● Stored dataset items:
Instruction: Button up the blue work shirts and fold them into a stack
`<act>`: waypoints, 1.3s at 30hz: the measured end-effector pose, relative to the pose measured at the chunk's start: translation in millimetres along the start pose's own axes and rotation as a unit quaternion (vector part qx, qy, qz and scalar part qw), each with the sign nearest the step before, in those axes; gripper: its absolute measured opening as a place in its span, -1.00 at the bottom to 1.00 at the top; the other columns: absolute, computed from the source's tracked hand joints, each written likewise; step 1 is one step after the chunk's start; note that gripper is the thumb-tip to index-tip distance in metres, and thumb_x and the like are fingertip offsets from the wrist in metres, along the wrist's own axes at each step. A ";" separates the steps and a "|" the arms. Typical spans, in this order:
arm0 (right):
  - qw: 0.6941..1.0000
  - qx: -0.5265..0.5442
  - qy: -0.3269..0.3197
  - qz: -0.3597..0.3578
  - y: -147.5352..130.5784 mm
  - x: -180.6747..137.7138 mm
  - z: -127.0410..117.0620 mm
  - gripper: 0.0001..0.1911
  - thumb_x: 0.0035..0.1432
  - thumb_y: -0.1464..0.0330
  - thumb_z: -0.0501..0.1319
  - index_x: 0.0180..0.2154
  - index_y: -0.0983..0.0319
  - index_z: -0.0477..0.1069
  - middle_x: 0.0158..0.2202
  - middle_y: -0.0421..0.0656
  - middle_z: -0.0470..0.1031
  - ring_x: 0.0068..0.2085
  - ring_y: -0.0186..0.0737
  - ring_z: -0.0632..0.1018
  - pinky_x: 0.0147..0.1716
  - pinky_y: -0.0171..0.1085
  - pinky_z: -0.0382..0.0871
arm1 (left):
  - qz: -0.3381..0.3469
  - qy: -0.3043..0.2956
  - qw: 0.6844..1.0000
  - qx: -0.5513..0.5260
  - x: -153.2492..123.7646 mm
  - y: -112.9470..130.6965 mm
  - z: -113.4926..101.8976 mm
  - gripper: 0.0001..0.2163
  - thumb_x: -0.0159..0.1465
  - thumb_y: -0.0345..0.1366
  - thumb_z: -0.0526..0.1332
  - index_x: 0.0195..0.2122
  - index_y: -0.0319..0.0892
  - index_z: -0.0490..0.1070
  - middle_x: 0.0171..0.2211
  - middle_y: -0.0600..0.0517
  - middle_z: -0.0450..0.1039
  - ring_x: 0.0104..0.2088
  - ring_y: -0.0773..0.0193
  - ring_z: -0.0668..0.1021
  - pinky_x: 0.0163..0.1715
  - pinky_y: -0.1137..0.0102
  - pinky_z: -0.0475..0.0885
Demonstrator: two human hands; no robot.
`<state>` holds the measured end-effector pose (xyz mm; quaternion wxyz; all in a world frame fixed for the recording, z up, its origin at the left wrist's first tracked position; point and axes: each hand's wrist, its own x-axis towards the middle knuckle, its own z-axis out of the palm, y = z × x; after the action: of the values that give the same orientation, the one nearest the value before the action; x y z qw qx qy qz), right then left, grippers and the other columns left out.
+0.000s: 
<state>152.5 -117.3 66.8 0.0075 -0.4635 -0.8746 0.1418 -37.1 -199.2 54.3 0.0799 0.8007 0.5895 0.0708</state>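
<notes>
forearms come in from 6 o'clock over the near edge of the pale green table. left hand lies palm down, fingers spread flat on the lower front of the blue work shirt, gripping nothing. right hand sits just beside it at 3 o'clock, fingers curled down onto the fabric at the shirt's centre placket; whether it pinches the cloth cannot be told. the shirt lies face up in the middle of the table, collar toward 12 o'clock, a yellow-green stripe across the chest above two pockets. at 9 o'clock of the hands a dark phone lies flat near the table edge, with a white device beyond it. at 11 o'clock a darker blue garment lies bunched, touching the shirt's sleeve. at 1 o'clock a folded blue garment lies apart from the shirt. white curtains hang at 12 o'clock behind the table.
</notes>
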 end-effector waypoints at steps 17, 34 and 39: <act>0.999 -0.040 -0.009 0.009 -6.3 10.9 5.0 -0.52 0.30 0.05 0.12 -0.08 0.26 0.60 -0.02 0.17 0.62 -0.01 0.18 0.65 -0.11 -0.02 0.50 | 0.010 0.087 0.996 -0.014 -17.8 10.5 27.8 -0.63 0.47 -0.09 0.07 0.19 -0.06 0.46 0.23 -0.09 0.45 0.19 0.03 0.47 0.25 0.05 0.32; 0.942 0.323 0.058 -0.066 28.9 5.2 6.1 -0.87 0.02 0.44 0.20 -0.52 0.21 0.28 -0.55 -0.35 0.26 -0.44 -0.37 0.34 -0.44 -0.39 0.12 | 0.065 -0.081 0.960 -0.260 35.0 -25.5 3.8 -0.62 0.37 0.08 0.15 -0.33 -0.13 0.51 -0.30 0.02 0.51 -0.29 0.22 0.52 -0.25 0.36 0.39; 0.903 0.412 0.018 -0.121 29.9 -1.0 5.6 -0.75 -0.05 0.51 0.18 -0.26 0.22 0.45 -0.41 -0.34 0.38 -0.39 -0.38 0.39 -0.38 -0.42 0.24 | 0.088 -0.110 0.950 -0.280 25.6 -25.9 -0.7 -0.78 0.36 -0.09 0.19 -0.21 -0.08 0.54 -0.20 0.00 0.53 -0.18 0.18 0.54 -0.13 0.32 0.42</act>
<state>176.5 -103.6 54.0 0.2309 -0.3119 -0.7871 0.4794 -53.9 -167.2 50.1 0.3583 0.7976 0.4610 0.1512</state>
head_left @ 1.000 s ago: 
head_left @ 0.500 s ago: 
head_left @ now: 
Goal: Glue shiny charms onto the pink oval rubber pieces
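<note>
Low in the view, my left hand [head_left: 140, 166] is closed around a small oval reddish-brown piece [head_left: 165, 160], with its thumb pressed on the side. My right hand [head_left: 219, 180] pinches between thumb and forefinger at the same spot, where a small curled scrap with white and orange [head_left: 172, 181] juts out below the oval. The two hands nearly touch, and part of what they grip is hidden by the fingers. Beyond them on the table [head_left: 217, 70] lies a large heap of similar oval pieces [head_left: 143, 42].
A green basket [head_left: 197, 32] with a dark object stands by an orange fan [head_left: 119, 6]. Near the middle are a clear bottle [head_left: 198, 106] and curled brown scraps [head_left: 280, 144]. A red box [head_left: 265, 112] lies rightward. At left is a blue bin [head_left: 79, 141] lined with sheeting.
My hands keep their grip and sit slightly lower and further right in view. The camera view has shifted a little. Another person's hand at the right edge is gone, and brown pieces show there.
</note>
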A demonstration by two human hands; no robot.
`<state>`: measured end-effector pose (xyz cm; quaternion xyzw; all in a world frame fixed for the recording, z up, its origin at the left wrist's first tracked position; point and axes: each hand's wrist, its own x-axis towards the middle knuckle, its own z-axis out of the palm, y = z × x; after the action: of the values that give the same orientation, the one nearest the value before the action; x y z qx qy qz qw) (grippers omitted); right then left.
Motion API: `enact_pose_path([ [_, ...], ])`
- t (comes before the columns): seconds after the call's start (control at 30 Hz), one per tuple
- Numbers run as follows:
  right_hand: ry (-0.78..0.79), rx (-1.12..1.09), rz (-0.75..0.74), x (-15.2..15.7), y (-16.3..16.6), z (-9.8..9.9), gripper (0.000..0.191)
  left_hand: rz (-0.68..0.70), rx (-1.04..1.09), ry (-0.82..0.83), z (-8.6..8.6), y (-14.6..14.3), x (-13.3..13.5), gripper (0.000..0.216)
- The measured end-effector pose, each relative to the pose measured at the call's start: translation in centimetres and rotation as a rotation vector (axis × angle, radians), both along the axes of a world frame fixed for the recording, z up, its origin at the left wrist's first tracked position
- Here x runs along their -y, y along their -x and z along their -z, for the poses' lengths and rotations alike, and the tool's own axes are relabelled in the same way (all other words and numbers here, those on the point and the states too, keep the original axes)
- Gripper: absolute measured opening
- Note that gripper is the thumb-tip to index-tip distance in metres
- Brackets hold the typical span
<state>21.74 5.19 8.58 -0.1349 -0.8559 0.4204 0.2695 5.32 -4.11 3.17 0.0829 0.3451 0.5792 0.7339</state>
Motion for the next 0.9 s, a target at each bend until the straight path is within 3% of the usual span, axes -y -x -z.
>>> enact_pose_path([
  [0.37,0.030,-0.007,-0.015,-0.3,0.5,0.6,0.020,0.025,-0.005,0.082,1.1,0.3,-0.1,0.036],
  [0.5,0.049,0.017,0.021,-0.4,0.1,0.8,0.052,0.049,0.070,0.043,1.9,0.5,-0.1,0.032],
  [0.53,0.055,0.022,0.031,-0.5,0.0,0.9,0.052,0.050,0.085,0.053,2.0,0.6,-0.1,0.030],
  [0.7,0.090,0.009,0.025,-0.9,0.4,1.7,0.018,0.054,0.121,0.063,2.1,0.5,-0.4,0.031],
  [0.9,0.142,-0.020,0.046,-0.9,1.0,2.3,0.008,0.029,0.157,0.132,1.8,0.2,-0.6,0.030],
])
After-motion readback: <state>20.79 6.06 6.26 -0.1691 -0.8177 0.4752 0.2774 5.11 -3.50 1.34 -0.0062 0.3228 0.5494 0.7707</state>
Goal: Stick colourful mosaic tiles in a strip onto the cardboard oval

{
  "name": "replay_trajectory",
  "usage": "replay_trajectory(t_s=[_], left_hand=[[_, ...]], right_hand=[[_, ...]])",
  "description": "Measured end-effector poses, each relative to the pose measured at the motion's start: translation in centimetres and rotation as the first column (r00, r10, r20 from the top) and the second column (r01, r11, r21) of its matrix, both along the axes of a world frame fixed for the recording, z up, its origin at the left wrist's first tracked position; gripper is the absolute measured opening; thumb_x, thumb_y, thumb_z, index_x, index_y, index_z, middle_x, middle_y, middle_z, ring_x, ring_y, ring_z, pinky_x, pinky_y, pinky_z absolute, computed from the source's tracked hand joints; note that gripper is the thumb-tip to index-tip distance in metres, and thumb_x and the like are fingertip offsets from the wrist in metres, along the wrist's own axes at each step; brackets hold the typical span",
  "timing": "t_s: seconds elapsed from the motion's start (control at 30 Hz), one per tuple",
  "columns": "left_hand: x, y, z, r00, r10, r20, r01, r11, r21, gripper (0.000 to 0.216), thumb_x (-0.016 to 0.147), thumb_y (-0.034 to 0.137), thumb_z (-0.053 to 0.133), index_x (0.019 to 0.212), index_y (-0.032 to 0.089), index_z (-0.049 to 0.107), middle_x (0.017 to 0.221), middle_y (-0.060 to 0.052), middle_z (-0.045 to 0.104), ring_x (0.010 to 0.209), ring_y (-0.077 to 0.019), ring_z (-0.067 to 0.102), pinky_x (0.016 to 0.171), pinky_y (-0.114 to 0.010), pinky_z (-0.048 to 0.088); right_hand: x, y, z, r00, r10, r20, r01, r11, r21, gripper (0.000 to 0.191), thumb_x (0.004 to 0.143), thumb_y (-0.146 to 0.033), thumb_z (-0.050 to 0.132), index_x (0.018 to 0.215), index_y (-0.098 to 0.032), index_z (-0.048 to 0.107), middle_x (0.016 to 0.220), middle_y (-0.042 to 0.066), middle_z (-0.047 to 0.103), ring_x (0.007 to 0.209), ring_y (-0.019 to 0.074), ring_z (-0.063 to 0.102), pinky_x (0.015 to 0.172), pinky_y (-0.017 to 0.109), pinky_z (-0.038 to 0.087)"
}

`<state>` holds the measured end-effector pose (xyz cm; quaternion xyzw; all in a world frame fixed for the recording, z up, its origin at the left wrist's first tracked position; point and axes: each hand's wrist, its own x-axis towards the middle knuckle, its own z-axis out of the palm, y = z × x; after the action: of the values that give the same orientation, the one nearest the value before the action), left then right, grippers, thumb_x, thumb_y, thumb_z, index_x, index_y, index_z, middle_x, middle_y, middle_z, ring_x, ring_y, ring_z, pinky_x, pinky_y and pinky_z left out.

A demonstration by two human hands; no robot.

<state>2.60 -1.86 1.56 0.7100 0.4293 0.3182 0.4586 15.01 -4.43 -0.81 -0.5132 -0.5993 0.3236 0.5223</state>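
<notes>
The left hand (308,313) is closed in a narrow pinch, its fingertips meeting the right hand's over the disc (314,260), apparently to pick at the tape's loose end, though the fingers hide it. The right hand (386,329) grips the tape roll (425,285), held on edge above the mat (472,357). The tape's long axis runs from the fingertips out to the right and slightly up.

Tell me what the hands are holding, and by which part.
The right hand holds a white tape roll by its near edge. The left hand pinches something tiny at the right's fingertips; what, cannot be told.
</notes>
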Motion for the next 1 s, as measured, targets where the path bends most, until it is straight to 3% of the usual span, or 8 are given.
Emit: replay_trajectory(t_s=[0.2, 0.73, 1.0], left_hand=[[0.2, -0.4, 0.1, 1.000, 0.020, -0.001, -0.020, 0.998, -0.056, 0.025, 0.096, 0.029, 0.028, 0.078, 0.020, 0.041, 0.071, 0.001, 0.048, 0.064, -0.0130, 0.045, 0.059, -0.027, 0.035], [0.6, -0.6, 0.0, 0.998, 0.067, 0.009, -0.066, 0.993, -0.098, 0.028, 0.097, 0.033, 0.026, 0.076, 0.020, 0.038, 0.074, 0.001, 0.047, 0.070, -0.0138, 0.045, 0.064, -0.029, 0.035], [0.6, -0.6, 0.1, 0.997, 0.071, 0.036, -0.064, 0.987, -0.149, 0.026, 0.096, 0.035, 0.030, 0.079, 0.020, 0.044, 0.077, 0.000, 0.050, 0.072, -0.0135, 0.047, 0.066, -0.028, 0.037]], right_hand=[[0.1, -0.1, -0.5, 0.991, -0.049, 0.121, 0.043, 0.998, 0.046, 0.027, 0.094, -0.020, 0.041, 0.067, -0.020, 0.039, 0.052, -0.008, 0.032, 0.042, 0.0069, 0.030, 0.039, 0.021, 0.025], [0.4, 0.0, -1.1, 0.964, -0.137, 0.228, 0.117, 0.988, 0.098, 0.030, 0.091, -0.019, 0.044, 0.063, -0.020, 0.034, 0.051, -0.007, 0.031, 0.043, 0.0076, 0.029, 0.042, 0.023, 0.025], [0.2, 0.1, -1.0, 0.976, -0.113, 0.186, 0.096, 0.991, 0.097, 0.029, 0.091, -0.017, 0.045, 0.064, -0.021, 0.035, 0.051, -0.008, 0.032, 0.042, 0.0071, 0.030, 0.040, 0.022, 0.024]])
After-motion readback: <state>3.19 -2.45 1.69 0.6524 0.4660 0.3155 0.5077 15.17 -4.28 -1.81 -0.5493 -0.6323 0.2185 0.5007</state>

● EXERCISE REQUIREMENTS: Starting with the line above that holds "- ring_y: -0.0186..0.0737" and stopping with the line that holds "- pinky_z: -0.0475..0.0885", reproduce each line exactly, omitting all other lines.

● TASK RESULT:
  - ring_y: -0.0186..0.0737
  - ring_z: -0.0632..0.1018
  - pinky_x: 0.0147..0.1716
  - pinky_y: -0.0171..0.1085
  - pinky_z: -0.0382..0.0871
arm1 (left):
  - qz: -0.3381..0.3469
  - qy: -0.3043..0.2956
  - qw: 0.6844..1.0000
  - qx: -0.5513..0.5260
  - x: -153.2492..123.7646 mm
  - y: -112.9470..130.6965 mm
  - z: -113.4926..101.8976 mm
  - gripper: 0.0001..0.2163
  - thumb_x: -0.0159..0.1465
  - thumb_y: -0.0345..0.1366
  - thumb_z: -0.0526..0.1332
  - index_x: 0.0195..0.2122
  - index_y: -0.0319..0.0892
  - index_z: -0.0490..0.1070
  - middle_x: 0.0171..0.2211
  - middle_y: -0.0600..0.0517
  - middle_z: -0.0450..0.1039
  - ring_x: 0.0104..0.2088
  - ring_y: -0.0773..0.0193
  - ring_z: -0.0668..0.1021
  - pinky_x: 0.0163..0.1715
  - pinky_y: -0.1137..0.0102
  - pinky_z: -0.0475..0.0885

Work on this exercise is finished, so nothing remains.